[Data provided]
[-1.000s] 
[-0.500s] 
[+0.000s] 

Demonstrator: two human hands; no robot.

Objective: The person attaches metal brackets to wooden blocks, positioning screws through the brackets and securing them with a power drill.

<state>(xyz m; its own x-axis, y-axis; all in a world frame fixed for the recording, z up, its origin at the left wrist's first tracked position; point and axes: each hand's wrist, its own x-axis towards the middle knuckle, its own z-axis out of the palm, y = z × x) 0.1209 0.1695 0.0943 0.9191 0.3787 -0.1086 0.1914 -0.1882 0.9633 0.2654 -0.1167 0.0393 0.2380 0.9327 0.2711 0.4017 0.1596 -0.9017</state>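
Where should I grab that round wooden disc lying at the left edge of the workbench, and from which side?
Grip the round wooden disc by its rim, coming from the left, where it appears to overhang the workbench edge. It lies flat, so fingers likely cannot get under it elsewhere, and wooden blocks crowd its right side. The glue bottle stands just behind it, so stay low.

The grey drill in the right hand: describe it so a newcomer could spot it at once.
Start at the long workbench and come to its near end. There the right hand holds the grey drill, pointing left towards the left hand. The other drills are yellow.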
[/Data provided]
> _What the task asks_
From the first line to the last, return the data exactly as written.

> _Completed task_
[-1.000s] 
[-0.500s] 
[+0.000s] 

Demonstrator: two human hands; no robot.

Objective: The person attaches metal brackets to wooden blocks, positioning screws through the brackets and securing them with a power drill.

<state>(xyz m; its own x-axis, y-axis; all in a world frame fixed for the recording, z up, its origin at the left wrist's first tracked position; point and axes: each hand's wrist, its own x-axis towards the middle knuckle, its own z-axis out of the palm, y = z × x) 0.1209 0.1695 0.0943 0.9191 0.3787 -0.1086 0.1914 -0.1882 0.9633 0.2654 -0.1167 0.0393 0.2380 0.9327 0.2711 0.4017 0.1596 -0.9017</state>
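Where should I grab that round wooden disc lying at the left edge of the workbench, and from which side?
Grip the round wooden disc by its rim, coming from the left, where it appears to overhang the workbench edge. It lies flat, so fingers likely cannot get under it elsewhere, and wooden blocks crowd its right side. The glue bottle stands just behind it, so stay low.

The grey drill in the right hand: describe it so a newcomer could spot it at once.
Start at the long workbench and come to its near end. There the right hand holds the grey drill, pointing left towards the left hand. The other drills are yellow.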

That completes the response.